- **What this task involves**:
Could you set down the listing below exactly, leaving out its pictures?

(Supplied material begins)

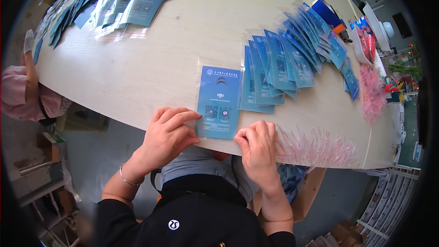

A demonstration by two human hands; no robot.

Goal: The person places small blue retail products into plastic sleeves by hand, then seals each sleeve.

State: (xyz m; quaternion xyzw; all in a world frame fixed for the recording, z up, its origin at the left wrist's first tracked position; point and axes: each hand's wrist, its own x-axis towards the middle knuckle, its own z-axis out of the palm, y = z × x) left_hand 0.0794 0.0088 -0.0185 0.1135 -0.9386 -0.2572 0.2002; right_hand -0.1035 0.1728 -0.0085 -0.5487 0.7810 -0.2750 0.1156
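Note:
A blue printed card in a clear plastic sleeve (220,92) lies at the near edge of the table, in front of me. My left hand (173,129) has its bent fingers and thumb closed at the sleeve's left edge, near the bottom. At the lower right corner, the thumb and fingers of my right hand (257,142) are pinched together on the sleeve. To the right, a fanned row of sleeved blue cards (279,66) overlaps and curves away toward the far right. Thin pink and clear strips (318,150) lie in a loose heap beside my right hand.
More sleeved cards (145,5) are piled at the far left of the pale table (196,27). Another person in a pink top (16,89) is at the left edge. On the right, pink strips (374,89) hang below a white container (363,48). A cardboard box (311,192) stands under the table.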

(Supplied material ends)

- **Result for this task**:
A demonstration by two human hands; no robot.

Goal: The person places small blue retail products into plastic sleeves by hand, then seals each sleeve.

State: (xyz m; quaternion xyzw; all in a world frame fixed for the recording, z up, its origin at the left wrist's first tracked position; point and axes: each hand's wrist, its own x-axis towards the middle knuckle, its own z-axis out of the palm, y = z × x) left_hand 0.0794 0.0088 -0.0185 0.1135 -0.9386 -0.2572 0.2002; right_hand -0.1035 0.1728 -0.0085 -0.5487 0.7810 -0.2750 0.1156
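Note:
A blue printed card in a clear plastic sleeve (220,92) lies at the near edge of the table, in front of me. My left hand (173,129) has its bent fingers and thumb closed at the sleeve's left edge, near the bottom. At the lower right corner, the thumb and fingers of my right hand (257,142) are pinched together on the sleeve. To the right, a fanned row of sleeved blue cards (279,66) overlaps and curves away toward the far right. Thin pink and clear strips (318,150) lie in a loose heap beside my right hand.
More sleeved cards (145,5) are piled at the far left of the pale table (196,27). Another person in a pink top (16,89) is at the left edge. On the right, pink strips (374,89) hang below a white container (363,48). A cardboard box (311,192) stands under the table.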

That is the complete answer to the exercise.